=== DATA ===

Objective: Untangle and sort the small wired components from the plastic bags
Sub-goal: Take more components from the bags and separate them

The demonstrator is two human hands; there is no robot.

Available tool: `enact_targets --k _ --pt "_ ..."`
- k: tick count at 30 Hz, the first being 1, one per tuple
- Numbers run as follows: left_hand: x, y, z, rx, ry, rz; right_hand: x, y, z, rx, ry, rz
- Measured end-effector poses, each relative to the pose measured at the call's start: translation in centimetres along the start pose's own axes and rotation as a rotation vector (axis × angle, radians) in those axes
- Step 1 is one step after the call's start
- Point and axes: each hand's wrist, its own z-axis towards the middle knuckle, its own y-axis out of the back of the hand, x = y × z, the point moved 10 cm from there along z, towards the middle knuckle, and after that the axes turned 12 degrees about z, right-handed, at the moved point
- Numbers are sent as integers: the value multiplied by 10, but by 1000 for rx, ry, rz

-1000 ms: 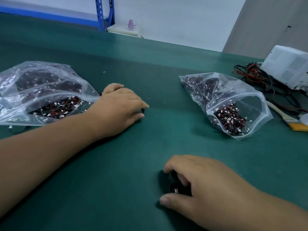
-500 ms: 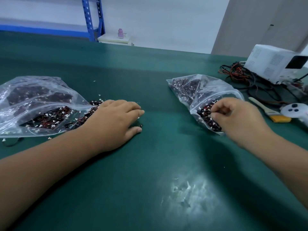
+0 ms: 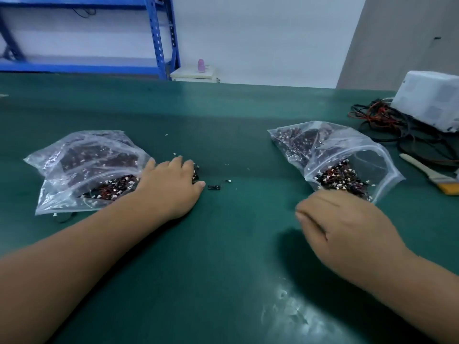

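Where left fingers (image 3: pixel 190 167) end, a component (image 3: pixel 214 187) lies (just apart).

Dark green table mat (image 3: pixel 223 115) across the frame, pale glare lower right; white wall (image 3: pixel 260 33) behind; blue metal shelving (image 3: pixel 159 38) upper left; grey panel (image 3: pixel 397 33) upper right; small white cabinet (image 3: pixel 192 75) top centre

On a workbench (image 3: pixel 223 256), one bag of wired components (image 3: pixel 84 165) lies at ten o'clock and a second bag (image 3: pixel 347 155) at two, a loose component (image 3: pixel 214 187) between them, with a brush (image 3: pixel 422 170), cable tangle (image 3: pixel 387 125) and box (image 3: pixel 432 100) beyond the second bag toward three.
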Motion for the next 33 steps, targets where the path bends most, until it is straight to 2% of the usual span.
enact_targets --k 1,3,5,10,13,15,17,20,23,25,33 --pt "-4 1 1 -15 -31 -27 9 -23 -1 127 3 75" --pt "-12 5 2 -38 -99 -53 13 -70 1 400 -113 175" --pt "-21 9 4 -64 -180 -45 9 -98 14 497 -185 212" --pt "-48 23 3 -76 -415 -56 -7 -131 63 446 -239 167" --pt "-61 33 -4 -101 -527 -219 -11 -141 80 443 -243 170" --pt "-55 42 -8 -142 -509 -431 -13 -143 86 442 -238 182" --pt "-42 47 -12 -192 -435 -538 -13 -141 88 425 -222 190" --pt "-36 40 -14 -160 -379 -488 -9 -132 89 360 -186 201" --pt "-49 26 -18 -92 -450 -270 -5 -123 89 302 -162 233" --pt "-51 23 -17 -102 -460 -209 -2 -119 88 287 -148 244" --pt "-54 43 -18 -255 -532 -304 2 -114 84 274 -134 254"
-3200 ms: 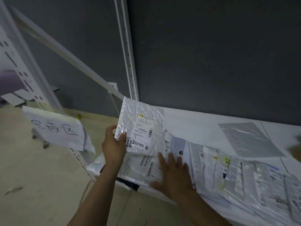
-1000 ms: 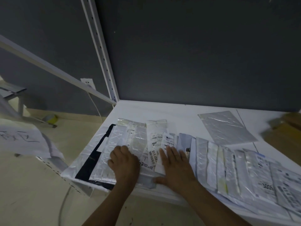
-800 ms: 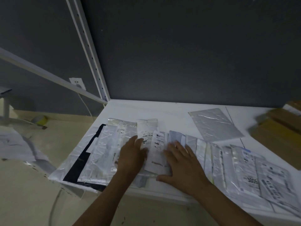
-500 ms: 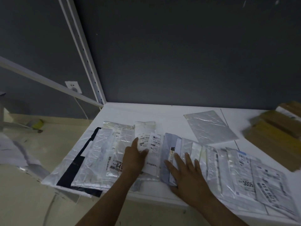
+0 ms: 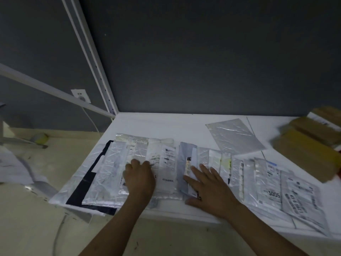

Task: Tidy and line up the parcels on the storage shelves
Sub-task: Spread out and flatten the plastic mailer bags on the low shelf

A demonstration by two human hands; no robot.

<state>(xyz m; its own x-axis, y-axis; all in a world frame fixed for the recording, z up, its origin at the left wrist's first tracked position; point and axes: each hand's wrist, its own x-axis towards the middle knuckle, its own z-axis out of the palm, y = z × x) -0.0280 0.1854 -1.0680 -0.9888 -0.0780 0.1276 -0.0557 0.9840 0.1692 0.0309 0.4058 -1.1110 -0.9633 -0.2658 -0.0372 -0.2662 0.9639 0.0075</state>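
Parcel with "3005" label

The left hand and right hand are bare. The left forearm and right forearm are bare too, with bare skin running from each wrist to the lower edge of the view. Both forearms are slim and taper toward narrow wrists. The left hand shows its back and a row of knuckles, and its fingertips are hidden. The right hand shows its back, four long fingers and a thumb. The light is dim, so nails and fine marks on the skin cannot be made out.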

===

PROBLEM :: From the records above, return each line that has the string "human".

WRITTEN RESPONSE ::
The demonstrator is two human hands; there is no robot.
A demonstration by two human hands; no robot.

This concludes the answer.